───── SUPPLIED INFORMATION

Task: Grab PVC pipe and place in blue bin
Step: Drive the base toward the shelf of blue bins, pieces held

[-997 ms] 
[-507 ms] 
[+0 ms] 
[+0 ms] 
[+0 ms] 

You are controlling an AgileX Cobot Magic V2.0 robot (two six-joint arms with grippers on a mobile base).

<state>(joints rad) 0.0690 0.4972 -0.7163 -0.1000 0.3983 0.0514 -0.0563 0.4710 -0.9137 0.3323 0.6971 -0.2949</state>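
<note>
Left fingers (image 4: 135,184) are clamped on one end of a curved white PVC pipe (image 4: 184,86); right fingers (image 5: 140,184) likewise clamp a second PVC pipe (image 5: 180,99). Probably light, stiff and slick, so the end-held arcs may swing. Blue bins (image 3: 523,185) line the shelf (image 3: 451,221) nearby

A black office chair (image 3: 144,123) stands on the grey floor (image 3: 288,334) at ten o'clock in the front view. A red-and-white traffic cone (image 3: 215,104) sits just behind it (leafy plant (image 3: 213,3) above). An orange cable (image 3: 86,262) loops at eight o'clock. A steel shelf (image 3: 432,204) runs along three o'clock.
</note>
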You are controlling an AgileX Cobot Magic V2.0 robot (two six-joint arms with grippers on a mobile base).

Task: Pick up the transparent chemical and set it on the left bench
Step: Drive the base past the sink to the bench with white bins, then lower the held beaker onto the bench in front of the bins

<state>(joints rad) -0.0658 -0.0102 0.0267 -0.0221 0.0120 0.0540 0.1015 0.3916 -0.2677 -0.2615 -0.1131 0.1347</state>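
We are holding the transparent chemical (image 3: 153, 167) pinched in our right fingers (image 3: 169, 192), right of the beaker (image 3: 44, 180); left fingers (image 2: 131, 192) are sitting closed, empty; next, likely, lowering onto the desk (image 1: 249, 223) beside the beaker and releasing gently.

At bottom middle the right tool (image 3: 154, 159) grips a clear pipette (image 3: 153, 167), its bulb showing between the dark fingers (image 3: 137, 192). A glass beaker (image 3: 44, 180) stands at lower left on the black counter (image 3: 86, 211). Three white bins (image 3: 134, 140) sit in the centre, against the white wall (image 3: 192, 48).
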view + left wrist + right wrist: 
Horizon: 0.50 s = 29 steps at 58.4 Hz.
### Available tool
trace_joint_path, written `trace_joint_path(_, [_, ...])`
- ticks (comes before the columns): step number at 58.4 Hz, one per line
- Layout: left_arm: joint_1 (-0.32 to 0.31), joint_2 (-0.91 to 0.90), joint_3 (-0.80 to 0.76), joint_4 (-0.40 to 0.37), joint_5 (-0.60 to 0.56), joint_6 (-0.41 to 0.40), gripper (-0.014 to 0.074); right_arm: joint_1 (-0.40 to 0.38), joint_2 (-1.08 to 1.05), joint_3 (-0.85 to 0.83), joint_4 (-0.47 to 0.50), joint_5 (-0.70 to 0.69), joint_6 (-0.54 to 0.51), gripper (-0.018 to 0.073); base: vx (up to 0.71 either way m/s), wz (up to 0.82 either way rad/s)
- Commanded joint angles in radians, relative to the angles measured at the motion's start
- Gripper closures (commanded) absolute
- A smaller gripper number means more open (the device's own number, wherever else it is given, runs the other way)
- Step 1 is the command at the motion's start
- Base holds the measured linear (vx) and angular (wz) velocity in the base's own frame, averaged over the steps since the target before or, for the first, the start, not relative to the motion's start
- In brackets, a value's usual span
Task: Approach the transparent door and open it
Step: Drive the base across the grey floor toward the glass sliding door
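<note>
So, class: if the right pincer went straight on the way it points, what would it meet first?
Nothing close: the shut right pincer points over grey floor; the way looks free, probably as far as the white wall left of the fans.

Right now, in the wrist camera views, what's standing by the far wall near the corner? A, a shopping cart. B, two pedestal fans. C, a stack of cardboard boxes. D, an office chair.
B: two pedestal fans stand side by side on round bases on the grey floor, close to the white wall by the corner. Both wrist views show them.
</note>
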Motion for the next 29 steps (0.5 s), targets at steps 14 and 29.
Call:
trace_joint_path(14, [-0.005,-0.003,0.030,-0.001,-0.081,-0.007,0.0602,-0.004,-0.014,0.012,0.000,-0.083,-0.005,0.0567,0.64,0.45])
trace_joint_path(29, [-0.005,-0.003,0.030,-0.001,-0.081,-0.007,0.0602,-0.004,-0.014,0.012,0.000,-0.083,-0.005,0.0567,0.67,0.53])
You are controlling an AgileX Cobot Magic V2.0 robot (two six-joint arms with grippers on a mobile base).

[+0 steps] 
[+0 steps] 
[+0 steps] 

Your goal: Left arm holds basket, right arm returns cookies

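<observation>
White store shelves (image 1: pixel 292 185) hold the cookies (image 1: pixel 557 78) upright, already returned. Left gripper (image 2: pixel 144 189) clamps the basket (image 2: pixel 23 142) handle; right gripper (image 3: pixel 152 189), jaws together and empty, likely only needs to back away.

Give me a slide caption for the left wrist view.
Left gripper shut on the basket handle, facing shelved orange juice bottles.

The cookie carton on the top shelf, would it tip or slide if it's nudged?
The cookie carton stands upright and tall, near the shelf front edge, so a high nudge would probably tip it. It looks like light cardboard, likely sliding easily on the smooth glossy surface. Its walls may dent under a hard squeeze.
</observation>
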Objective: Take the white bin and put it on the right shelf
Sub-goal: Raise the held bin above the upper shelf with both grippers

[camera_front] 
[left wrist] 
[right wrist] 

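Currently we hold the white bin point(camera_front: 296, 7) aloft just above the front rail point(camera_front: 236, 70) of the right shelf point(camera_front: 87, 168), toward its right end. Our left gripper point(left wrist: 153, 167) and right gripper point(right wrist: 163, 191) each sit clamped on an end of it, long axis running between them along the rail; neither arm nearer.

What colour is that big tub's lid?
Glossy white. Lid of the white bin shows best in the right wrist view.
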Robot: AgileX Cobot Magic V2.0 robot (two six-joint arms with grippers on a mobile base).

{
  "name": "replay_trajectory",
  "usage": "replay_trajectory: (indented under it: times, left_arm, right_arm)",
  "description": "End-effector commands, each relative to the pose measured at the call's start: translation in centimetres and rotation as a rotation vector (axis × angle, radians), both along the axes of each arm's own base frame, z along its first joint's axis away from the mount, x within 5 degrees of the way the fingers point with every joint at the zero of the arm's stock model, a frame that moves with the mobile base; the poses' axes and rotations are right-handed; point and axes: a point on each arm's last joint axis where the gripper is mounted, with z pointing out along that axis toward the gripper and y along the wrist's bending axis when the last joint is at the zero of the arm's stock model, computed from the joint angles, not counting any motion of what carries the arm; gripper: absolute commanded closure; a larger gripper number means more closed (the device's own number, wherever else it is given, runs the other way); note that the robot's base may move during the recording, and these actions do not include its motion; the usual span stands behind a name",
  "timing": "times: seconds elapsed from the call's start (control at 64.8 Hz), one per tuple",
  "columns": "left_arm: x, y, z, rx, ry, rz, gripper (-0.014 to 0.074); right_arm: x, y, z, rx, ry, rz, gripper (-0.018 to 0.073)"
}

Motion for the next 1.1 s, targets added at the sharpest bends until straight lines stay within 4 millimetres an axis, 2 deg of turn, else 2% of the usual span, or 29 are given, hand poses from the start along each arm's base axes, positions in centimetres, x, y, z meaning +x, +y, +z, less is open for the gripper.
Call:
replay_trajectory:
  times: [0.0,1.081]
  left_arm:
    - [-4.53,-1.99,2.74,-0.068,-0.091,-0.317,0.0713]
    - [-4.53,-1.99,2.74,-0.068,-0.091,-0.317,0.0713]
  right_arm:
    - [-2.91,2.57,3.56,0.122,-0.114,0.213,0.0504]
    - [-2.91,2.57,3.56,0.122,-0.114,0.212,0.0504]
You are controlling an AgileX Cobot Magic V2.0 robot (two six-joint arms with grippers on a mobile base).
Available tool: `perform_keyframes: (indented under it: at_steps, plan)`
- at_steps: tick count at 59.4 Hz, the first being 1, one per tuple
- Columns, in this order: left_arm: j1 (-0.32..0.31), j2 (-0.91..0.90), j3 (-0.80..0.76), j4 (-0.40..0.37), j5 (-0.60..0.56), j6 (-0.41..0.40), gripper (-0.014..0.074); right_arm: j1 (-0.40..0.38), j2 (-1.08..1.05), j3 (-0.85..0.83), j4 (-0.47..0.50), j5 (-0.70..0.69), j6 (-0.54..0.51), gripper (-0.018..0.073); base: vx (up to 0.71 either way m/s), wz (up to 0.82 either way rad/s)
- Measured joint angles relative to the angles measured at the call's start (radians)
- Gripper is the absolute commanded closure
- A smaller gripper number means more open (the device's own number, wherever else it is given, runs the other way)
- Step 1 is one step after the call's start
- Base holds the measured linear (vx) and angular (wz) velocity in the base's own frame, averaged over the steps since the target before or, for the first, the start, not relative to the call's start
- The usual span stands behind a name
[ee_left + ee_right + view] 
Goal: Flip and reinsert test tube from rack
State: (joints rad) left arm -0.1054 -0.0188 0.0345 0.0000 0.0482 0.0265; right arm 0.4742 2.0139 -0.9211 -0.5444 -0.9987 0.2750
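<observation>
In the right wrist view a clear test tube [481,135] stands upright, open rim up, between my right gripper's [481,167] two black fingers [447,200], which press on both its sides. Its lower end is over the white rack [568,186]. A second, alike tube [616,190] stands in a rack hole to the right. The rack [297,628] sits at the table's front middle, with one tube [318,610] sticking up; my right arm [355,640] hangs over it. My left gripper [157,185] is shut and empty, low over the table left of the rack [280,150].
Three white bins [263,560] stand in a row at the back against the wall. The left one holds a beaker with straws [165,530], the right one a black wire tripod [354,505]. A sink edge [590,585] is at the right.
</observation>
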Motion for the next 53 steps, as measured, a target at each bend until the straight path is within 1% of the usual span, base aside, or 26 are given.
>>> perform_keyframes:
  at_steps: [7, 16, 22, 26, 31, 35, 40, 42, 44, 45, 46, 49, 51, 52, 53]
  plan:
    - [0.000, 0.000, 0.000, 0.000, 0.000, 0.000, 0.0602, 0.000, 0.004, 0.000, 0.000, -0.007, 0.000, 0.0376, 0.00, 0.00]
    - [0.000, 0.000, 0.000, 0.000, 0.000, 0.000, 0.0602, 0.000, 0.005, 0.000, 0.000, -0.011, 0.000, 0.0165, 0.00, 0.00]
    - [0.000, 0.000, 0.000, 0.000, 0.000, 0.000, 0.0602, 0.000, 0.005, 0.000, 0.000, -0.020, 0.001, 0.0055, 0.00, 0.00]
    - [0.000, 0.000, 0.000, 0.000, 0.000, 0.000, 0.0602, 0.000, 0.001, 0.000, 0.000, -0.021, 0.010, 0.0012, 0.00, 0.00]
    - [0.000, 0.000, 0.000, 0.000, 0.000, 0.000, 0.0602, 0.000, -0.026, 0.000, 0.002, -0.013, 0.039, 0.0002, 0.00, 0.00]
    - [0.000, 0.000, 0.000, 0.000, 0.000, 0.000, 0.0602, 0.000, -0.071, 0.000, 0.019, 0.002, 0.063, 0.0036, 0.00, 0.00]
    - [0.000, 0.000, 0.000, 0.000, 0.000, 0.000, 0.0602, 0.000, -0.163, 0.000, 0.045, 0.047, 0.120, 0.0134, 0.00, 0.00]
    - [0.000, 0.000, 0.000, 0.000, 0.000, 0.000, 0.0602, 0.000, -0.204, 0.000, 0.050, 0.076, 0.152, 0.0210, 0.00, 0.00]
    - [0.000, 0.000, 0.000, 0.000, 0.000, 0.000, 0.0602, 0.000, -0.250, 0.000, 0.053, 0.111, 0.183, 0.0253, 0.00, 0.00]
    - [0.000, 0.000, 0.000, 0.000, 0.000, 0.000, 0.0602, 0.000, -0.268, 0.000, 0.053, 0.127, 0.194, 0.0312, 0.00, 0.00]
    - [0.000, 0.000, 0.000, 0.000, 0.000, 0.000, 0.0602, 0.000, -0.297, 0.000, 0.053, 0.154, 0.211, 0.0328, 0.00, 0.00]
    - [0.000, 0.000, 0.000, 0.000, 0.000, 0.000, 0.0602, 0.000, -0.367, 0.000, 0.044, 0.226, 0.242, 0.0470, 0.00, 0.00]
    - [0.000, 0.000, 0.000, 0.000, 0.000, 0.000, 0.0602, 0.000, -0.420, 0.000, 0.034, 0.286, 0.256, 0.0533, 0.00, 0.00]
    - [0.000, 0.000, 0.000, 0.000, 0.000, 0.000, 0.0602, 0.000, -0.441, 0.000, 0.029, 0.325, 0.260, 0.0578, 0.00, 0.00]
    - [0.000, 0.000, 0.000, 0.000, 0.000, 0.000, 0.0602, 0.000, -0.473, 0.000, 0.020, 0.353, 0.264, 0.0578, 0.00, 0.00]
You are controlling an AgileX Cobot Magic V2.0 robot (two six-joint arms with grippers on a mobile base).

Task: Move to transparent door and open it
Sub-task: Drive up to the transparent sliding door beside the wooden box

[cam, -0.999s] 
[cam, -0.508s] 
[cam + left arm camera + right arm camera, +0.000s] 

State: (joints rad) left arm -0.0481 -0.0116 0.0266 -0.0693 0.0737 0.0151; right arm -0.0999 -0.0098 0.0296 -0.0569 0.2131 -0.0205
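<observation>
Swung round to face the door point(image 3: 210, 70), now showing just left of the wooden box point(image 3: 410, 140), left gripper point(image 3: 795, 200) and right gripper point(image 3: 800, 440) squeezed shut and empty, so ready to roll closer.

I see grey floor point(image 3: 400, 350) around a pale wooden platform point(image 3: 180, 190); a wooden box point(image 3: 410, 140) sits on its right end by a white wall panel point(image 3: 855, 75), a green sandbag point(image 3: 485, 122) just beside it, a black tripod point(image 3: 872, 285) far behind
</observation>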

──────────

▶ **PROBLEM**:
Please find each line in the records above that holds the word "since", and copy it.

▶ **ANSWER SECTION**:
- Base holds the measured linear (vx) and angular (wz) velocity in the base's own frame, averaged over the steps since the target before or, for the first, the start, not relative to the motion's start
- Base holds the measured linear (vx) and angular (wz) velocity in the base's own frame, averaged over the steps since the target before or, for the first, the start, not relative to the call's start

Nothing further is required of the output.